Cada vez es más común leer una nota y no saber qué es qué. Un título informa, el texto opina. Una supuesta noticia empuja una agenda. Un contenido pago se presenta como cobertura editorial. La confusión no es un error del lector: es una falla del sistema.
La confianza en los medios no se rompe de un día para otro. Se erosiona cuando las reglas dejan de ser visibles. Cuando no queda claro quién escribe, con qué datos, bajo qué criterios y con qué intereses. En ese punto, la discusión deja de ser ideológica y pasa a ser metodológica.
Por eso, en los últimos años, distintas iniciativas internacionales empezaron a poner el foco en algo básico: hacer explícito el proceso editorial. No se trata de sellos ni de pertenencias, sino de prácticas concretas que permiten entender qué se está leyendo. Autorías identificables, fuentes chequeables, políticas públicas de corrección, separación estricta entre información, análisis y opinión.
El mayor problema aparece cuando esas fronteras se desdibujan. La opinión no es el enemigo de la información; el problema es cuando se disfraza de dato. Lo mismo ocurre con el contenido promocional: no es ilegítimo, pero deja de ser honesto cuando no se declara. En esos casos, el lector no elige: es inducido.

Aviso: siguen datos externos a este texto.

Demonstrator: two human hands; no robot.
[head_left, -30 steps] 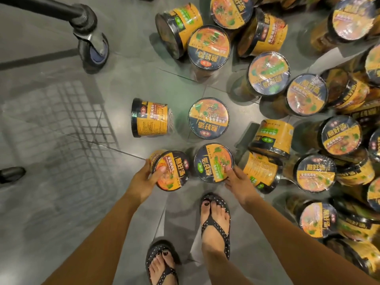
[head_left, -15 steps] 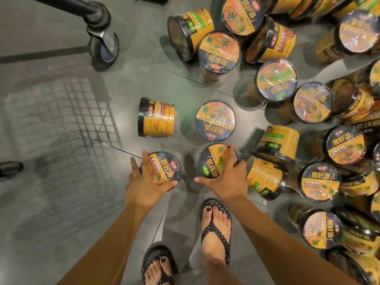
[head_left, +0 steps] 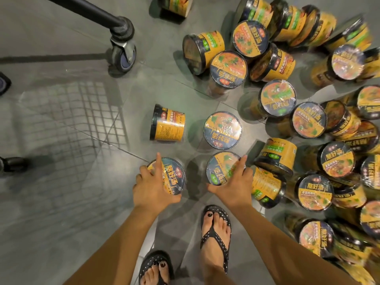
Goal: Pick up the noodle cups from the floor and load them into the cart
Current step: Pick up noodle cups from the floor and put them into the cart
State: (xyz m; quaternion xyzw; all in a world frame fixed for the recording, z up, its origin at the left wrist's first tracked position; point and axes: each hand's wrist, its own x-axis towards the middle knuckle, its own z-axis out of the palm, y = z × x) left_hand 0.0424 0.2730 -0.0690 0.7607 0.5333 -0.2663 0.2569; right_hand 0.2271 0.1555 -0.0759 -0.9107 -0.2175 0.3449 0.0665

A eso se suma la lógica de distribución. Los sistemas que deciden qué se ve primero no premian precisión ni contexto. Premian reacción. Titulares duros, simplificaciones, conflicto. Informes recientes sobre consumo de noticias muestran que el contenido más compartido no suele ser el más riguroso, especialmente en situaciones sensibles.
El resultado es visible: desconfianza generalizada, polarización y una audiencia que ya no distingue entre hechos, interpretación y propaganda. No porque no quiera, sino porque nadie se lo marca.
Para los medios que recién se consolidan, esto no es una discusión abstracta. Sin trayectoria que funcione como escudo, la única forma de construir credibilidad es mostrar las reglas desde el primer día. Publicar menos, explicar más, rotular mejor. No alcanza con decir “somos independientes” si el método no se ve.
Cuando las reglas editoriales están claras, el lector puede estar en desacuerdo. Puede cuestionar una mirada o discutir un enfoque. Lo que no hace es dudar de todo. Y esa diferencia —mínima en apariencia— es la que separa a la información de la propaganda.